THE NAKED CITY – THE GRUMPY GUIDE TO THE OLYMPICS
With less than a hundred days to the start of the Olympic Games in Brazil, it’s fair to say that interest is not even at the bronze medal level. It’s often said from the Australian perspective that the last great Olympics, steeped in the amateur spirit, were the 1956 games in Melbourne. Sure there was blood in the water at the infamous Russian versus Hungary water polo game, but compared to recent years there was an innocence that defied controversy.
On the surface Sydney 2000 was also a raging success, although it marked the beginning of an escalating real estate boom as we fast established ourselves as one of the world’s most expensive cities. In the ensuing years world sport in general has been dogged by almost daily scandals of administrative corruption, drug taking and rampant commercialisation. Australia was recently named in WADA’s top ten list of doping offenders along with the perennial “good sports”, Russia and China.
So what of the upcoming games in Brazil, a country currently embroiled in not only major political turmoil but rapid economic decline, massive crime figures and the dreaded Zika virus? It’s highly unlikely Brazil’s current leader President Dilma Rousse will be joining other world figures on the opening ceremony rostrum as she faces likely impeachment and removal from office.
We have all heard stories about Brazil’s race to finish the Olympic infrastructure and the drastic cost cutting that has even seen TV sets scrapped from rooms in the athletes’ village. Given the country’s current economic malaise, you have to wonder how they were seduced or bludgeoned into hosting the games in the first place, especially so soon after staging the World Cup in 2014.

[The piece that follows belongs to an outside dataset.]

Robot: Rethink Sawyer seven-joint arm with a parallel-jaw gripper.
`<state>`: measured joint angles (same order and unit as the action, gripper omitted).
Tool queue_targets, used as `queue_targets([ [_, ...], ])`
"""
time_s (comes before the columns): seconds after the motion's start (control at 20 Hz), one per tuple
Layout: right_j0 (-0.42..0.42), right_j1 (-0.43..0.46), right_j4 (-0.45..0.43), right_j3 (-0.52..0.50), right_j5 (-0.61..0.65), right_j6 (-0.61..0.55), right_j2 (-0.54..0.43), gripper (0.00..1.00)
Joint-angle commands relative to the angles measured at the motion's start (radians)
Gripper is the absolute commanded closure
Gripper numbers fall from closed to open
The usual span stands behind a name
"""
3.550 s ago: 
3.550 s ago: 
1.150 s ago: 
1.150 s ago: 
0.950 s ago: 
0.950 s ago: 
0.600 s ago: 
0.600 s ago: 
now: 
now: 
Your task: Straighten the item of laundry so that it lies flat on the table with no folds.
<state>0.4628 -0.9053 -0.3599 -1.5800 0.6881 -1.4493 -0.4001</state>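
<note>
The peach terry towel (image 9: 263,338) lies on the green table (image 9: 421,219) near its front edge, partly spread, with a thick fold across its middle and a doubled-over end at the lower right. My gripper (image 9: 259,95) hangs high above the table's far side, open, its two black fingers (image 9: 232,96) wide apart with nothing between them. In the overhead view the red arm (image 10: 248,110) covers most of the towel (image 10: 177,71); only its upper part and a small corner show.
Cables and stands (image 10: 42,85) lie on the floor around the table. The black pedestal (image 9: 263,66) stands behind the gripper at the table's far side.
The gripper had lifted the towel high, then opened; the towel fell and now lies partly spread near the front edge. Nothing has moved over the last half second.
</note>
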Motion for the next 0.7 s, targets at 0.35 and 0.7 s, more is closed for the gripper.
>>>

Who knows what goes on in the hallowed halls and shady corridors of the IOC, but surely it’s time to reinvent the whole Olympic concept. One suggestion that sometimes crops up is that the Games return to its spiritual home of Greece on a permanent basis, with countries worldwide contributing to a perpetual infrastructure. Some events could even be run in the nude, evoking the tradition of the ancient Olympics circa the fifth century BC. If the unlikely ‘sport’ of golf is to become an Olympic regular, why not insist that it is played entirely in the bollocky, spectators included?
A naked Olympics would certainly boost television ratings and discourage the commercial intrusion of corporate moguls like Nike, with nowhere to display their normally omnipresent logos. Whilst nudity might be a challenge for Stalinist North Korea, that’s one country we’d nominate as a potential host for a future Olympics. Surely the portly Kim Jong-un would not knock back the propaganda value of Pyongyang staging the event in the 150,000 capacity of the The Rungrado 1st of May Stadium, currently the world’s largest.
When it comes to mass displays of flipping those coloured cards nobody does it better than the North Koreans, and what a spectacular opening ceremony it would be, complete with a procession of tanks, ground to air missiles and giant inflatable statues of Kim himself. Berlin 1936 all over again with a modern day Hitler, but here’s the catch – once the country had opened its doors to a massive influx of international athletes, TV crews, sports drug dealers and tourists, the average North Korean would soon realise that democracy was a helluva lot more fun. The regime would crumble, history would repeat itself and Kim would drop a cyanide pill in his fortified underground bunker.
The moral of the story being that if any country is chosen or puts itself forward to host the next Olympics, it needs to be for the common good, and a good that embraces the world at large – not just for shameless self-aggrandisement. Laugh if you like, but in a few decades from now we could well see naked golfers teeing off in Pyongyang with an even more portly Kim Jong-un urging Olympians to emulate the achievement of the late Kim Jong il who once carded an amazing 38-under-par round of 34 including eleven holes in one – albeit fully clothed.